Frage an Gabriele Bischoff von Tim G. bezüglich Europapolitik und Europäische Union
Sehr geehrte Frau Bischoff,
vielen Dank für Ihre ausführliche Antwort auf meine Fragen zu Ungarn. Das Sie darain ausdrücklich für Rückfragen zur Verfügung stehen, sind mir solche gewiss erlaubt.
Was die fehlende Ungarische Fassung der gegen die ungarische Regierung gerichteten Petition anbelangt, verweisen Sie auf deren Initiatoren. Wer ist das denn? Wissen Sie das? Und finden Sie es jedenfalls sinnvoll, eine Petiton, die Vorgänge in einem Land der EU zum Gegenstand hat, in verschiedensten Sprachen zu veröffentlichen, aber nicht in der Sprache des betroffenen Landes?
Setzen Sie sich als Parlamentarierin in Brüssel nicht dafür ein, dass möglichst alle Sprachen der Union göeichberechtigt berücksichtigt werden, ganz besonders wenn es um so wichtige Debatten wie Demokratie und Grundwerte geht?
Sie schreiben, dass die Regierung Orbán einen faktisch unbegrenzten Notstand "eingeführt" habe.
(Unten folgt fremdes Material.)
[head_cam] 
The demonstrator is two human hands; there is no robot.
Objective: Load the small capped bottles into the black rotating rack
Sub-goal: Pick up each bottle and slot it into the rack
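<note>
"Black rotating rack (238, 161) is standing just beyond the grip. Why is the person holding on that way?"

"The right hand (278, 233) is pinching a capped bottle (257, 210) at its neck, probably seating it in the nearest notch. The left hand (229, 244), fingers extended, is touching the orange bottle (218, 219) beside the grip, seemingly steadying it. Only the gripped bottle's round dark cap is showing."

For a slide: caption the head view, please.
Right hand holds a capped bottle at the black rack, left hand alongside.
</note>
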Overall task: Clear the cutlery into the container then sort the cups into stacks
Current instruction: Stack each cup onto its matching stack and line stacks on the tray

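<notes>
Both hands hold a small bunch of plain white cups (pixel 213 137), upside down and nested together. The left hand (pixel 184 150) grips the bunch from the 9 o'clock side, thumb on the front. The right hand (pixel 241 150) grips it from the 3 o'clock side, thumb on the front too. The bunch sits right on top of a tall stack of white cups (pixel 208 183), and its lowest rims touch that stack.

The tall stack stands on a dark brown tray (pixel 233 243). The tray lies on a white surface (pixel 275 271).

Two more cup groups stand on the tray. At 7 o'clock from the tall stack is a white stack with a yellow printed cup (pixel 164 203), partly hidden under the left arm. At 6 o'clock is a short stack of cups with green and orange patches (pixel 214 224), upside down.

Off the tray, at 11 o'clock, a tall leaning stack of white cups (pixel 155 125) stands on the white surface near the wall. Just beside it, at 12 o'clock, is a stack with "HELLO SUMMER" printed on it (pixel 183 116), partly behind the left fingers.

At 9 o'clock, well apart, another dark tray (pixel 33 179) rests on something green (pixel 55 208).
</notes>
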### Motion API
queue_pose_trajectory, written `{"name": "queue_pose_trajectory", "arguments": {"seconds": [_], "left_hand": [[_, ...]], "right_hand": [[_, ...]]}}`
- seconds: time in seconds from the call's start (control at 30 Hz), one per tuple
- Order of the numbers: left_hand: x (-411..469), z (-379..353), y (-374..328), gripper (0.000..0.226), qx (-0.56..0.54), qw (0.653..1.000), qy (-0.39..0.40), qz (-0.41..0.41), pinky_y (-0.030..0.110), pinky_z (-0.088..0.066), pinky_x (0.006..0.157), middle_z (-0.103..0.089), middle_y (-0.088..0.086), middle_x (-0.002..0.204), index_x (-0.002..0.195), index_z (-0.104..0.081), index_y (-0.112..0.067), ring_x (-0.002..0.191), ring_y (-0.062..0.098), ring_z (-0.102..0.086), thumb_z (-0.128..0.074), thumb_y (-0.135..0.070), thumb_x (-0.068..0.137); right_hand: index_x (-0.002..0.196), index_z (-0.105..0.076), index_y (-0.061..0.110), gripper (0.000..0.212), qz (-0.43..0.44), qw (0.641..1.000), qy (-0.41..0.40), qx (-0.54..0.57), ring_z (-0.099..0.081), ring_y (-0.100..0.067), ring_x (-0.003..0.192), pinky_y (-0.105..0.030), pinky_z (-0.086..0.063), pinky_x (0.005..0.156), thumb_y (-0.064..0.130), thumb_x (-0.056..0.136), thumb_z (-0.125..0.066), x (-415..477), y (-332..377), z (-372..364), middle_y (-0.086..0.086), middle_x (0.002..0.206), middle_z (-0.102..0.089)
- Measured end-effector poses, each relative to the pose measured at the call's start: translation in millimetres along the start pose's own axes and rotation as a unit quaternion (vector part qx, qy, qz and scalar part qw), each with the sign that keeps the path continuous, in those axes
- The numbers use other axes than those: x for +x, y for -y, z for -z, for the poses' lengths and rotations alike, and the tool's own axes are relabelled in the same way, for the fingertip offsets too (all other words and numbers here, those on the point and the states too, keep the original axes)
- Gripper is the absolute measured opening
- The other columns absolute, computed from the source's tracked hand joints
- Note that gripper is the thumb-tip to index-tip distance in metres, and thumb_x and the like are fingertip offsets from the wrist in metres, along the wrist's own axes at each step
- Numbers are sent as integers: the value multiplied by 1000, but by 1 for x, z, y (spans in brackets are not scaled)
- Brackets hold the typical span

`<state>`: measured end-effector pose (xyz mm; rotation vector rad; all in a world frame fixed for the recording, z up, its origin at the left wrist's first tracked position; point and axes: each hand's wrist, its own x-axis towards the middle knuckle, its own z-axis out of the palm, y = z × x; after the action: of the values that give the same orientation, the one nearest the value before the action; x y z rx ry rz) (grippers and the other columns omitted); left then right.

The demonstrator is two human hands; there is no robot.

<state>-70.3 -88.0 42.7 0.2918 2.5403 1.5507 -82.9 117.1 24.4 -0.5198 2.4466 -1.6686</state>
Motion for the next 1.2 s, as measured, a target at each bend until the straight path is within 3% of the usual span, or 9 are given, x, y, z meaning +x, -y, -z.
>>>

Kennen Sie denn Artikel 53 der ungarischen Verfassung? Ist der dort beschriebene Notstand, nicht genau der, den die ungarische Regierung aufgrund der Corona-Ausbreitug ausgerufen hat? Inwiefern kann es sich dann um einen "Einführung" eines solchen Notstandes handeln?
Trifft es zu, dass das ungarische Parlament weiterhin arbeitet und uneingeschränkt seine von der ungarischen Verfassung vorgesehenen Befugnisse ausüben kann? Gehört zu diesen Befugnissen nicht auch ausdrücklich, den Notstand und die zugehörigen Dekrete der Regierung jederzeit zu beenden?
Was genau ist falsch an den diesbezüglichen Darstellungen der ungarischen Justizministerin? Haben Sie sich selbst einmal die Mühe gemacht, die ungarische Verfassung und den darauf bezogegen Text des jetzigen Parlamentsbeschlusses nachzulesen und wenn ja, mit welchem Ergebnis? Was sollte man aus Ihrer Sicht denn daran anders, besser machen? Haben Sie sich den Text (den es neben Ungarisch auch auf Englisch gibt) denn ins Deutsche übersetzen lassen? Existiert in den EU-Organen eine Übersetzung des Textes und der Ung. Verfassung ins Deutsche, auf welche Sie als Abgeordnete zugreifen können? Haben Sie die Möglichkeit, auf die diesbezügliche Expertiese des Juristischen Dienstes zuzugreifen oder auf vergleichbare Expertiese, wie sie etwa Bundestagsabgeordneten mit dem dortigen Wissenschaftlichen Dienst zur Verfügung steht? Gibt es parlamentarische Anfragen an die Kommission zu dem Thema oder haben Sie eine solche initiiert?
Haben Sie mit Ungarn darüber gesprochen, zum Beispiel mit ihren fünf Kollegen in der Fraktion der Europäischen Sozialdemokraten? Was sagen die denn dazu? Sehen die das wie Sie? Haben die auch die Petition unterzeichnet? Wenn Sie es noch nicht getan haben, halten Sie es nicht für notwendig und vordringlich, mit Ihren Ungarischen Fraktionskollegen darüber zu sprechen, die ja als Sozialdemokraten bestimmt keine Anhänger von Orbán sind?
Finden Sie es nicht vielleicht wichtiger, den Dialog mit den Ungarn, Gegnern wie Anhängern ihrer Regierung, zu führen, als Petitionen über sie zu fördern?
Sehr geehrter Herr Gerber,
vielen Dank für Ihre Zuschrift. Gern verweise ich Sie hinsichtlich Ihrer inhaltlichen Fragen auf meine vorhergehenden Antworten. Gleichzeitig lade ich Sie für weitere Fragen herzlich ein, sich an meine Kollegin Dr. Katharina Barley zu wenden. Sie ist in der SPD-Delegation für Fragen zur Rechtsstaatlichkeit zuständig.
Ich wünsche Ihnen ein angenehmes Wochenende!